OBJECTIVE: To determine if participation in a 12-month longitudinal long-term care (LTC) rotation resulted in improved knowledge and attitudes about geriatrics.
DESIGN: Longitudinal study with paired measurements.
SETTING: A community LTC facility and a university-affiliated, community-based internal medicine residency program. PARTICIPANTS: Sixty-seven internal medicine residents who participated in the rotation from 1997 through 2004. INTERVENTION: The internal medicine residents attended nursing home (NH) rounds one half day per month for 1 year, during which time they participated in a case-based interactive lecture on a core geriatric topic and rounded on their assigned patients. MEASUREMENTS: Knowledge was assessed using a 70-item test. Attitudes were evaluated with a 28-item, 5-point Likert scale (1 = least positive, 5 = most positive).

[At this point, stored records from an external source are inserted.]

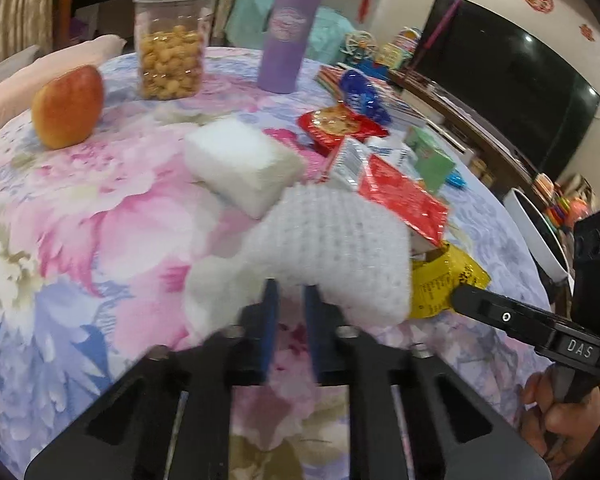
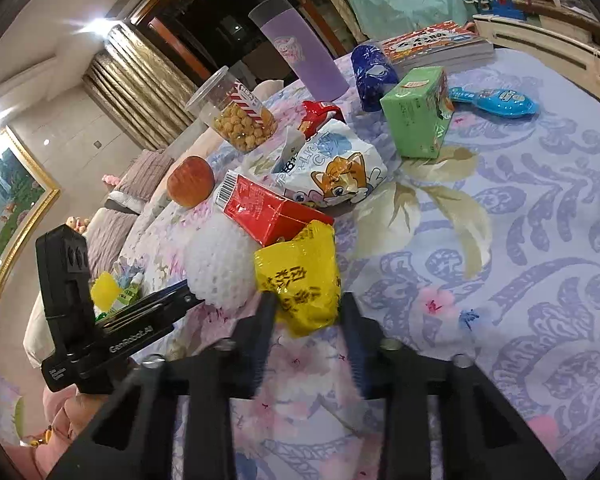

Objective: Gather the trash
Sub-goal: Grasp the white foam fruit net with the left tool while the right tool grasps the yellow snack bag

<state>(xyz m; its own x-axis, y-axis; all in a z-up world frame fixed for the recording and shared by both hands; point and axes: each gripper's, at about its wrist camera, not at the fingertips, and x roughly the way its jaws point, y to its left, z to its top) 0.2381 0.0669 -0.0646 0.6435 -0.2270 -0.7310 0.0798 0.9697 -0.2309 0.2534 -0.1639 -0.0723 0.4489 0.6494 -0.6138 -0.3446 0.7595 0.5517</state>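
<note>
A white foam fruit net (image 1: 332,248) lies on the floral tablecloth, and my left gripper (image 1: 290,292) has its narrowly parted jaws at the net's near edge. The net also shows in the right wrist view (image 2: 220,264). A yellow wrapper (image 2: 300,276) lies beside the net, and my right gripper (image 2: 308,308) is open with its jaws on either side of the wrapper's near end. The wrapper shows in the left wrist view (image 1: 444,284) with the right gripper's finger (image 1: 484,308) on it. A red carton (image 2: 268,212) leans over both.
On the table stand an apple (image 1: 68,108), a popcorn jar (image 1: 172,44), a purple tumbler (image 1: 288,36), a white foam block (image 1: 244,164), a cat-print snack bag (image 2: 332,168), a green box (image 2: 416,116), a blue wrapper (image 2: 372,76), books (image 2: 440,44) and a blue toy (image 2: 500,102).
</note>
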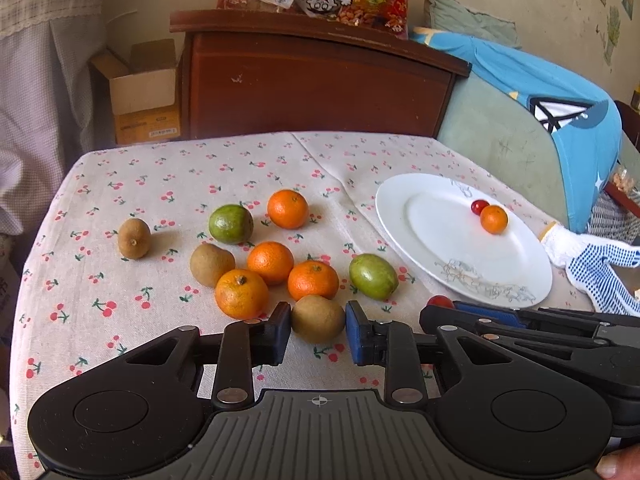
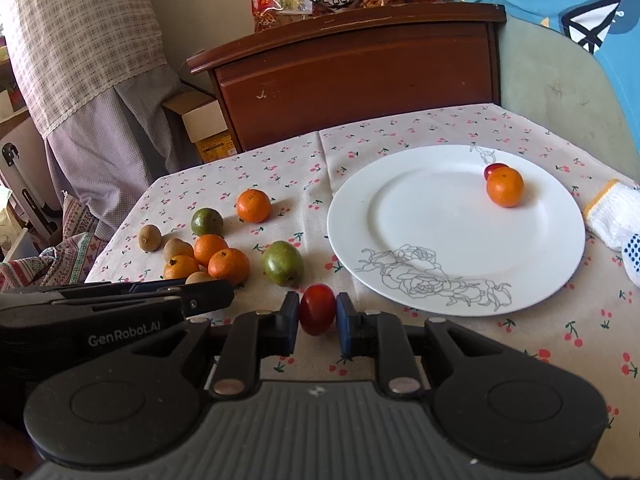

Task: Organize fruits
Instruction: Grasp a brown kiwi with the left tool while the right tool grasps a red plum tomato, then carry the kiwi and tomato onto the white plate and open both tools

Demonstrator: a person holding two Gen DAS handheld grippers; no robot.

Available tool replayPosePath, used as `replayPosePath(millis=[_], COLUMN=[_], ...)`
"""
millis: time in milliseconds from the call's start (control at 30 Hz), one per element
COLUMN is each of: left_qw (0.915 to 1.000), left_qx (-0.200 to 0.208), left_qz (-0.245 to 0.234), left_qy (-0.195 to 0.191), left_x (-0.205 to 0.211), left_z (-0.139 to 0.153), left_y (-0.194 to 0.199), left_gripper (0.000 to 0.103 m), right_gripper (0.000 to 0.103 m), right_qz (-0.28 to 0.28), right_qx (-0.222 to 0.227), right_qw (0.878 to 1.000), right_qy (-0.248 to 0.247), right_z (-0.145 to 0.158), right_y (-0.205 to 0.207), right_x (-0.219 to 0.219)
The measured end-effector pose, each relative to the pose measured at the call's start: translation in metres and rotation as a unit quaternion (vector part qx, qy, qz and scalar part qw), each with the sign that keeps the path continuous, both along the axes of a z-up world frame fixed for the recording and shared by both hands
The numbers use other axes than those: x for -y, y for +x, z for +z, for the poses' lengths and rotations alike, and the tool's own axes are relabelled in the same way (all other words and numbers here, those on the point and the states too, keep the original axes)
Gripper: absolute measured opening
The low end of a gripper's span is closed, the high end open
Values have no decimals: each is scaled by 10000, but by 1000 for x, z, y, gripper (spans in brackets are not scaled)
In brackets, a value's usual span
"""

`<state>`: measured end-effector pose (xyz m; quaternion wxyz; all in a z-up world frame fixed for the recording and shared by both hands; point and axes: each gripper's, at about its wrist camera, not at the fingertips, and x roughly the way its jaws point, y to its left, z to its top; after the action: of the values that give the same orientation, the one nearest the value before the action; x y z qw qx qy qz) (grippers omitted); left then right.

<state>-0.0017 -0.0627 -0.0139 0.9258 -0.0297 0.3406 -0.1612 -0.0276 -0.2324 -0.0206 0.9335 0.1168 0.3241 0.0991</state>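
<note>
At far left of the cherry-print tablecloth (image 1: 120, 184), a brown kiwi (image 1: 134, 238) is seen standing alone, well apart from the cluster. Next, a green fruit (image 1: 231, 224) and a second brown kiwi (image 1: 211, 264) are noted, then four loose mandarins: one at the back (image 1: 287, 209), one in the middle (image 1: 270, 262), one near the front with its stem showing (image 1: 241, 293), and one just right of it (image 1: 313, 280). The left gripper (image 1: 318, 330) is held low at the near edge of this cluster; a third kiwi (image 1: 318, 323) is lodged between its two pads, which are drawn in against the fruit's sides, so the kiwi is taken as gripped. A second green fruit (image 1: 373, 277) lies just right of that, between cluster and plate. Further right, the right gripper (image 2: 317, 316) is closed narrowly on a red cherry tomato (image 2: 317, 314), both pads pressed to its flanks, the tomato held just in front of the near rim of the white plate (image 2: 400, 220). On the plate's far right part, a mandarin (image 2: 505, 187) is seen with another small red tomato (image 2: 494, 169) touching it from behind. A white knitted glove with blue dots (image 2: 616, 220) lies beside the plate's right rim.
</note>
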Motion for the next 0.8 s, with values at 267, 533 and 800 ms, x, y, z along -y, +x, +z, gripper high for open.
replayPosePath(millis=[267, 533, 800], left_qw=[9989, 9972, 9960], left_qx=[296, 435, 224], left_qz=[147, 52, -282], left_qy=[-319, -611, -820], left_x=[-4, 9, 37], left_z=[26, 40, 32], left_y=[1, 10, 25], left_gripper=[27, 27, 27], right_gripper=[19, 19, 19], right_qz=[-104, -545, -1046], right_qx=[366, 599, 339], right_qw=[9992, 9967, 9939], right_qy=[132, 73, 101], right_z=[23, 36, 25], right_y=[-5, -6, -3], right_x=[6, 27, 49])
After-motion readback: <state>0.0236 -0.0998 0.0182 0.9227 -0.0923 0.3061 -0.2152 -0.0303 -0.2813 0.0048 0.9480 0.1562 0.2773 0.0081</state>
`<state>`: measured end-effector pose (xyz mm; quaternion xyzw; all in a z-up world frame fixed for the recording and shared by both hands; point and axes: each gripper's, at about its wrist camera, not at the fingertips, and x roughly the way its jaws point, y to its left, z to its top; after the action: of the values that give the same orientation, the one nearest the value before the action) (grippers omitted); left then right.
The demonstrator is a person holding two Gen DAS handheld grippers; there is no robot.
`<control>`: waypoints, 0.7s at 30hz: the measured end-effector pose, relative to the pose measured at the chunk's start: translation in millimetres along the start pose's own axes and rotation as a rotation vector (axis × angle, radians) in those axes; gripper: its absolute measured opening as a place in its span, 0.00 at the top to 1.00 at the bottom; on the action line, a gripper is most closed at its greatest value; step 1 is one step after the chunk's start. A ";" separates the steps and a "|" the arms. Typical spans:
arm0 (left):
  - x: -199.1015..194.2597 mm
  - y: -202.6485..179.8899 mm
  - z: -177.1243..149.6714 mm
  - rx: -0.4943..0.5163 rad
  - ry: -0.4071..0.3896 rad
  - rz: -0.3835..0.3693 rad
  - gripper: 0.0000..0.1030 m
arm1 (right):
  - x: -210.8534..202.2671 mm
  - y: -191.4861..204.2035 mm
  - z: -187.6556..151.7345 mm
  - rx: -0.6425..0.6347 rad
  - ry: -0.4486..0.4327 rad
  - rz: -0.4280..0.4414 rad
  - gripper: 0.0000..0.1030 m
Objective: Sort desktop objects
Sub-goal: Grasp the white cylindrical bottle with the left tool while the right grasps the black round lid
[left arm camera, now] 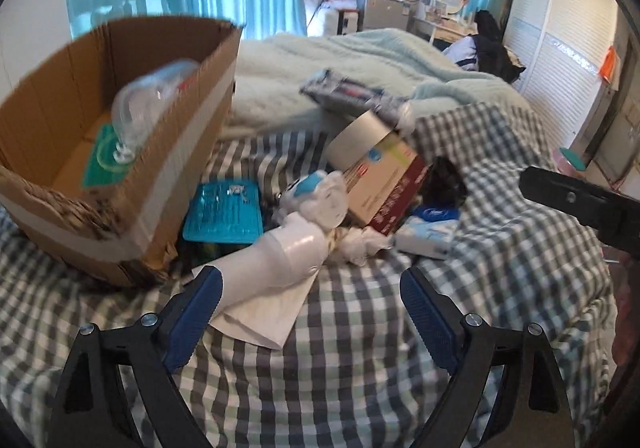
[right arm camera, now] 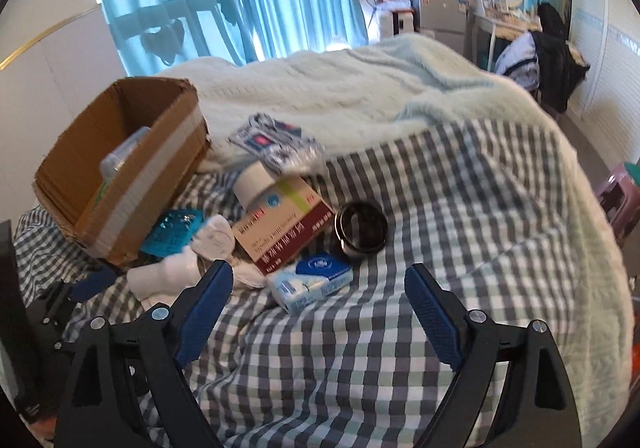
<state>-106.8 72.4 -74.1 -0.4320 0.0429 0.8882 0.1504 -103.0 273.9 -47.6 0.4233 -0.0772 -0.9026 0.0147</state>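
Observation:
A pile of objects lies on the checked bed cover. It holds a white and blue toy robot, a red and white medicine box, a teal case, a blue and white tissue pack, a dark round tin and a white tape roll. An open cardboard box stands to the left and holds a clear plastic container. My left gripper is open, just short of the robot. My right gripper is open and empty, just short of the tissue pack.
A patterned packet lies behind the pile against a pale fluffy blanket. White paper lies under the robot. The right gripper's body shows at the right of the left wrist view. The bed edge drops off on the right.

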 end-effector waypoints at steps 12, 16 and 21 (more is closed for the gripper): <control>39.1 -1.0 6.5 -0.011 0.006 0.106 0.10 | 54.5 -6.9 11.2 0.014 0.076 -0.019 0.15; 33.9 -1.9 2.0 -0.039 -0.017 0.113 0.10 | 73.6 -11.1 22.8 0.012 0.109 -0.037 0.14; 37.0 6.7 8.5 -0.063 -0.008 0.111 0.10 | 106.1 -30.8 39.3 0.042 0.189 -0.076 0.14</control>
<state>-136.7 76.2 -98.1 -0.4299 0.0382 0.8978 0.0876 -200.0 299.5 -108.4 0.5092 -0.0782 -0.8568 -0.0214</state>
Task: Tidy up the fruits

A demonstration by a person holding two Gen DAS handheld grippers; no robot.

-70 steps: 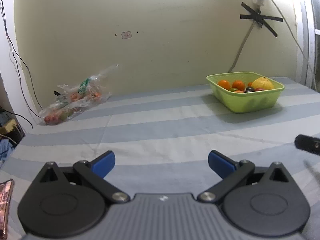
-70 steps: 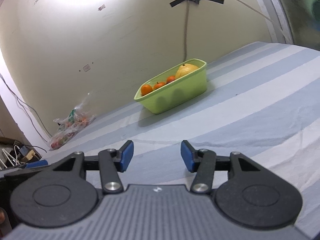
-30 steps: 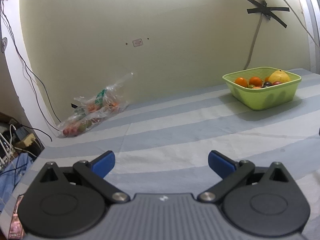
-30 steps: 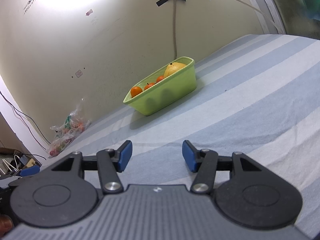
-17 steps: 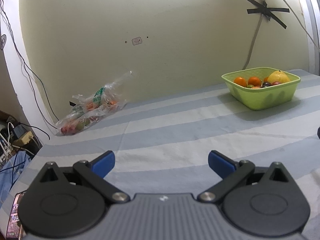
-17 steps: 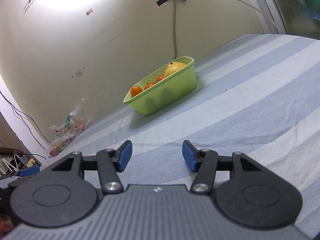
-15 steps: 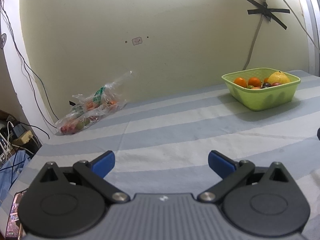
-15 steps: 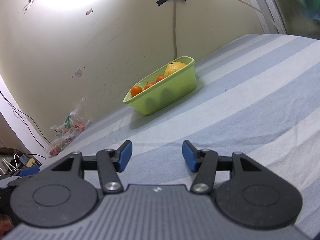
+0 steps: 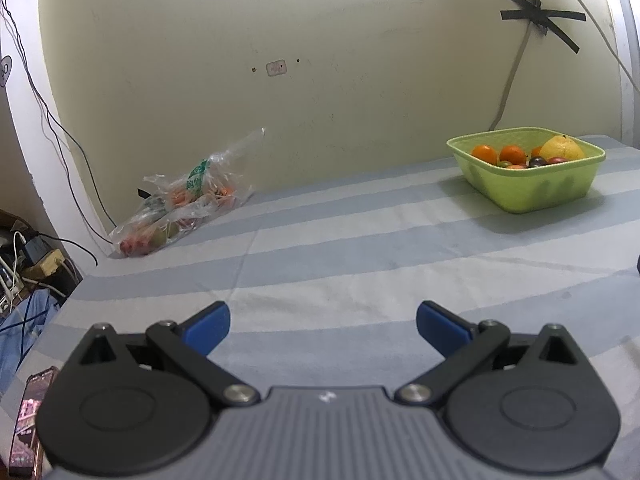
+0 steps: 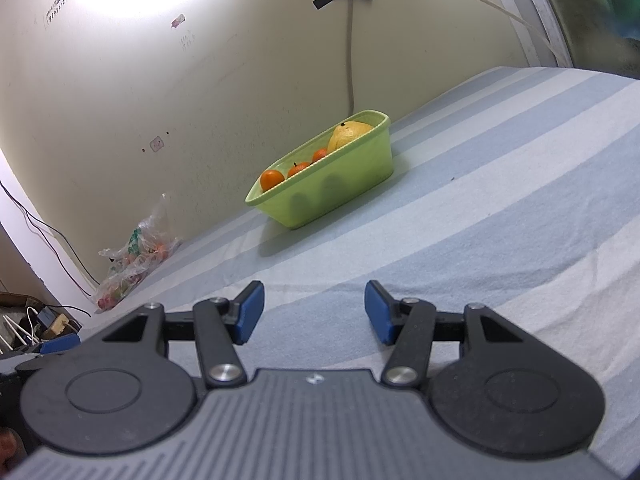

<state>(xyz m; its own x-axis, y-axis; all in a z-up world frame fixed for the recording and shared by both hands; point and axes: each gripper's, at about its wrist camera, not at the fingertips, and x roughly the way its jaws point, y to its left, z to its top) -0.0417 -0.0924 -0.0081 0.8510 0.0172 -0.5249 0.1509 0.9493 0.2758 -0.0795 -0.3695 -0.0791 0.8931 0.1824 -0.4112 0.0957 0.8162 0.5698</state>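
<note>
A light green basket [image 9: 532,190] stands at the far right of the striped bed, holding oranges [image 9: 485,153], a big yellow fruit [image 9: 562,148] and some dark small fruit. The right wrist view shows the same basket [image 10: 340,188] ahead and slightly left. A clear plastic bag of fruit [image 9: 180,204] lies against the wall at the far left, and the bag [image 10: 136,260] also shows at the left of the right wrist view. My left gripper [image 9: 323,330] is open over the sheet, empty. My right gripper [image 10: 314,314] is open too, with nothing between its blue pads.
A blue and white striped sheet [image 9: 360,264] covers the bed. A phone [image 9: 28,424] lies at the near left edge. Cables and a power adapter [image 9: 36,256] hang past the left edge. A taped cable [image 9: 536,12] runs down the yellow wall.
The left wrist view swung left at first, shifting the basket to the right, then held still. The right view shifted slightly and then stayed. Both grippers stay open.
</note>
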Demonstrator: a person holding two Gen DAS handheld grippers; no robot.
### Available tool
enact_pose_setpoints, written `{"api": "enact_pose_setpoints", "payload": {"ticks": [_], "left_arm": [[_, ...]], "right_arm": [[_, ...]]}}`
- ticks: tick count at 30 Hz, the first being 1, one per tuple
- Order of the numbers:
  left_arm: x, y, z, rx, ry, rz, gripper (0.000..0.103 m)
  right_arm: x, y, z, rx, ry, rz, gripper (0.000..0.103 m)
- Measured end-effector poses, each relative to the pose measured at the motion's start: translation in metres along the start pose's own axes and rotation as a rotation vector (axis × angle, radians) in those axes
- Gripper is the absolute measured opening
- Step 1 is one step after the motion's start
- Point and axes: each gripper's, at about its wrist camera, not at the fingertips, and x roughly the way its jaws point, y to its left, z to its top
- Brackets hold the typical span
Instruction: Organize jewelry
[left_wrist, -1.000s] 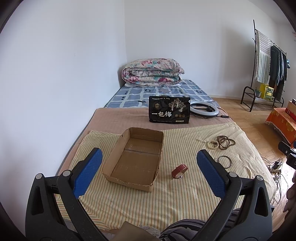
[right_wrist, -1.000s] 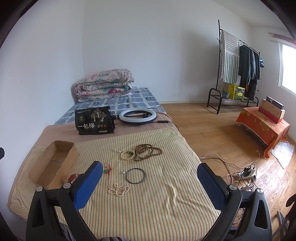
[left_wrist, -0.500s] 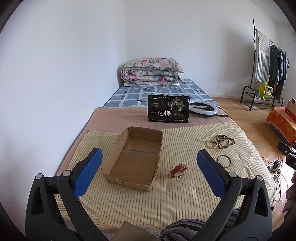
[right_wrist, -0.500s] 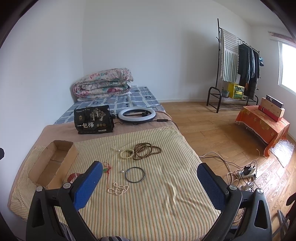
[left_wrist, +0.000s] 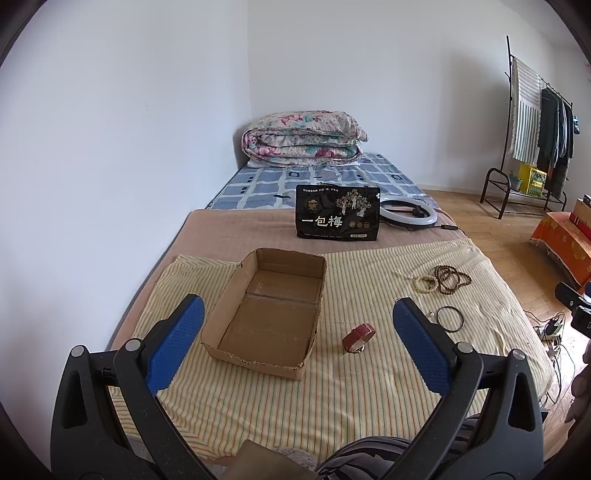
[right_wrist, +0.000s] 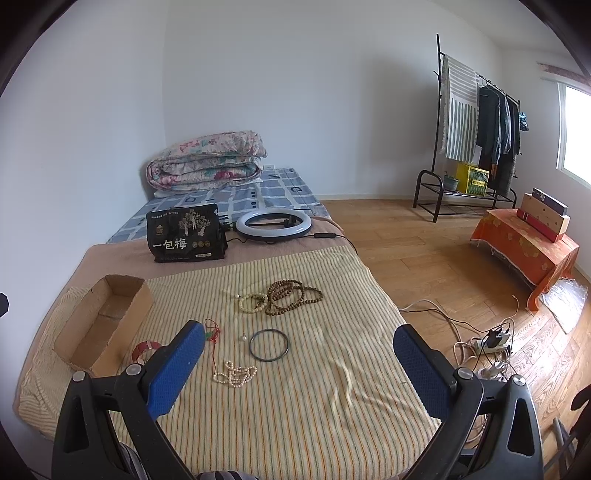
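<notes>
So both grippers are spread wide with nothing between the jaws: the left gripper and the right gripper each show two textured blue rubbery pads on black plastic frames, hovering above the bed and touching nothing. Under them is a striped cloth, yellowish with thin ribbed lines, a bit wrinkled on the right side. On it, left of center, sits a shallow open cardboard box, rectangular with rough torn edges, nothing visible inside. Just right of the box lies a red bracelet, a stiff curled band. Further right there's a thin dark bangle, a plain round hoop, with a small loose bead beside it, a little heap of pearl beads nearer the camera, and a thin red string with a green bit. Farther back, a cream bead bracelet touches a long brown bead necklace lying in loops. Behind the cloth stand a glossy black bag and a ring light.
</notes>
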Motion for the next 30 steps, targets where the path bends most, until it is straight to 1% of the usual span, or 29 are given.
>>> {"api": "enact_pose_setpoints", "payload": {"ticks": [4,10,15,19,22,23,25,26,28,30], "left_arm": [[0.012,0.003,-0.004,0.006,0.010,0.001,0.103],[0.036,0.015,-0.010,0.031,0.033,-0.003,0.103],[0.061,0.017,-0.019,0.063,0.072,-0.048,0.103],[0.081,0.013,-0.024,0.079,0.119,-0.113,0.103],[0.091,0.004,-0.030,0.110,0.145,-0.156,0.103],[0.094,0.000,-0.031,0.120,0.149,-0.167,0.102],[0.103,-0.006,-0.034,0.129,0.171,-0.186,0.095],[0.108,-0.008,-0.035,0.134,0.185,-0.201,0.094],[0.117,-0.014,-0.037,0.149,0.206,-0.226,0.089],[0.126,-0.023,-0.038,0.175,0.229,-0.246,0.085]], "right_arm": [[0.005,0.000,-0.002,-0.006,-0.001,0.004,0.103],[0.021,-0.006,-0.009,-0.013,-0.004,0.034,0.103],[0.046,-0.016,-0.017,0.018,0.057,0.066,0.103],[0.065,-0.016,-0.024,-0.009,0.114,0.094,0.103],[0.077,-0.014,-0.029,-0.040,0.153,0.135,0.103],[0.081,-0.012,-0.031,-0.050,0.161,0.145,0.103],[0.091,-0.008,-0.035,-0.071,0.180,0.160,0.103],[0.097,-0.006,-0.037,-0.081,0.196,0.174,0.102],[0.111,0.000,-0.041,-0.101,0.236,0.201,0.099],[0.123,0.005,-0.045,-0.116,0.264,0.226,0.097]]}}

RESULTS: The percent correct responses on geriatric knowledge pretest was 47% (95% CI = 45.2% to 48.8%) and on the posttest it was 57.5% (95% CI = 55.3% to 59.6%) (t = 8.180, df = 67, P < .001). The pretest total attitude score was 3.6 (95% CI = 3.6 to 3.7), with a posttest score of 3.7 (95% CI = 3.7 to 3.8) (P < .001). The difference in this total was accounted for mainly by the significant changes in the attitude subscales in educational preparation (pretest 3.6 [95% CI = 3.5 to 3.8]; posttest 3.8 [95% CI = 3.7 to 3.9] [P < .001]), general attitudes (pretest 4.0 [95% CI = 3.9 to 4.1]; posttest 4.2 [95% CI = 4.0 to 4.3] [P = .006]), and therapeutic potential (pretest 3.7 [95% CI = 3.5 to 3.8]; posttest 3.8 [95% CI = 3.7 to 3.9] [P = .048]).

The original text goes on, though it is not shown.